この福島を舞台にした素朴で美しい絵本。長らく品切れ状態になっていたそうなんですが、2011年の3.11以降、読者から「福島の人へ贈りたいのでこの絵本を復刊してほしい」という声が寄せられるようになったのだそう。美しい福島を多くの人に知ってほしい、少しでも福島の人たちの励みになればという願いも込められ、20年ぶりに復刊されたのがこの絵本なのです。
確かに白から緑、そして赤と変化していく磐梯山、天守閣も立派な鶴ヶ城など福島の風景がふんだんに盛り込まれた内容となっているのですが、ダイナミックな構図やこだわりの印刷により浮かびあがる鮮やかな色の数々も本当に素晴らしい。そして、小さな歩みの中で成長していくあかべこの姿。その変化とともに迎えるクライマックス。夕日に染まる磐梯山とあかべこの姿に、無心で感動してしまいます。 同じくわかやまけんさんの『きつねやまのよめいり』と合わせて、今子どもたちに手渡したい、心のこもった絵本です。 サンケイ児童出版文化賞推薦作品。
(磯崎園子 絵本ナビ編集長)

会津若松の民芸品店で生まれたあかべこは、もみじ色に染まった美しい磐梯山を見つめるうち、 自分と同じ真っ赤な色をした雄大な山に、どうしても行きたくなります。 そこで、「山へつれてって」と動物たちに頼むのですが、やがて自分の足で歩き始めて…。 日本の風物をふんだんに織り込んだ絵本です。
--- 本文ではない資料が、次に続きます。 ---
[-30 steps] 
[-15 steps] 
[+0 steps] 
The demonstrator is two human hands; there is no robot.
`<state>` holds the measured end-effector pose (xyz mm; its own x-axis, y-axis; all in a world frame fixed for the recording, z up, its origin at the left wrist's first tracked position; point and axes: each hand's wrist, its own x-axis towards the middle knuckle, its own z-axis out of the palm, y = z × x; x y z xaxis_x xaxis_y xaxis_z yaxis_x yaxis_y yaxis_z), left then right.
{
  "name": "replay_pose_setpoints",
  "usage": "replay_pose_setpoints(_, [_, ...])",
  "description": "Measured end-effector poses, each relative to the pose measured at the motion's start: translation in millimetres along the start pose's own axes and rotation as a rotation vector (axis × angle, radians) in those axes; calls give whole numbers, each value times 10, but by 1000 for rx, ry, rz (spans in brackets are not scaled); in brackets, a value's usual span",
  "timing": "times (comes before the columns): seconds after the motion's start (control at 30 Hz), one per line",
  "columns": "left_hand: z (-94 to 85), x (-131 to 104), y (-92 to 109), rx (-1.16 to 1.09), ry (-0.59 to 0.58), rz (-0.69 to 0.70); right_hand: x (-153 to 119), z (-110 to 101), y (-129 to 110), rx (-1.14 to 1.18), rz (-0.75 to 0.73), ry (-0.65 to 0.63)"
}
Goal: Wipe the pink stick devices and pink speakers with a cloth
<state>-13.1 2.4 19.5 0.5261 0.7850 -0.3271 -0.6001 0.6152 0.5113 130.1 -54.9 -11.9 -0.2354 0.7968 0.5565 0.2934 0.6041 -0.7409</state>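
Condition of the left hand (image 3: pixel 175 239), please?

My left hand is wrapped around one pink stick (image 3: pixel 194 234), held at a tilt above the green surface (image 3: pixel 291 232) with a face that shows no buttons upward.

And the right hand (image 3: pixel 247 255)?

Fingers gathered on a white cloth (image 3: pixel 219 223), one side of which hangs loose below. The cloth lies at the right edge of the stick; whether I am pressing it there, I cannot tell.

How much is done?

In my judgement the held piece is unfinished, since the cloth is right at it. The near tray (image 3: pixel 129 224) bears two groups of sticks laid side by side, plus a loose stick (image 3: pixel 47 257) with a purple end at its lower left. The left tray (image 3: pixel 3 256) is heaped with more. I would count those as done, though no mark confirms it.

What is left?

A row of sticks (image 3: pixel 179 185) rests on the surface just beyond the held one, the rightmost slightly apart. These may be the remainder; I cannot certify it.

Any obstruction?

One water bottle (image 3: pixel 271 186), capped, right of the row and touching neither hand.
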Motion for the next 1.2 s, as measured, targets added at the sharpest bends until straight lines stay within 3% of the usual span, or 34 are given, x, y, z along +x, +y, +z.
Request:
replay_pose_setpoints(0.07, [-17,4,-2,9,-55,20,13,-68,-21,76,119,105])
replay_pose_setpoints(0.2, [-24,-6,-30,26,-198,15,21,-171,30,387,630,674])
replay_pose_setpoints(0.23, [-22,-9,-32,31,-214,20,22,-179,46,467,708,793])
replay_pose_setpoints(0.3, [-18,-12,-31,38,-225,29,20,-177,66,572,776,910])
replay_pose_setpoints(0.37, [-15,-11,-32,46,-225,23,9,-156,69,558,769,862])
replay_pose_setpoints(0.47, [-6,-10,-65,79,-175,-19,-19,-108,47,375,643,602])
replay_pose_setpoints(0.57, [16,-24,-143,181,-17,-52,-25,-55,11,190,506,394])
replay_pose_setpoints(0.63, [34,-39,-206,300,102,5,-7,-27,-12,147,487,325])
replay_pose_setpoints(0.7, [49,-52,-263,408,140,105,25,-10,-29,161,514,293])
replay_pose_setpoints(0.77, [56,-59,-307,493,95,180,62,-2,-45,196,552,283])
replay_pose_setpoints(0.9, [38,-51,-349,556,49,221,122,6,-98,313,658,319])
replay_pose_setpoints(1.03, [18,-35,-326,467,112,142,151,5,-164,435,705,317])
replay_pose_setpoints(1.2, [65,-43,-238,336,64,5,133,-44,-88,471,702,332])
全国学校図書館協議会選定 第28回産経児童出版文化賞推薦

子供が(5歳のとき)気に入って、繰り返し読んであげました。
お土産店のはりこの赤べこが、紅葉している磐梯山をみて「ぼくと同じ赤…あそこに行きたい」と切に願い、ねこやカラスや亀などの協力を得ながら、一年かけて、最後は自力で到達、登頂するというシアワセ〜なお話です。
故郷が福島県のかたは必読ではないでしょうか。
私も旅行したことがあるので「ばんだいさん」や「つるがじょう」や「いなわしろこ」が出て来るところですっかり嬉しくなってしまいました。
震災前に読んだものなので、今読むとまた違った感慨があると思います。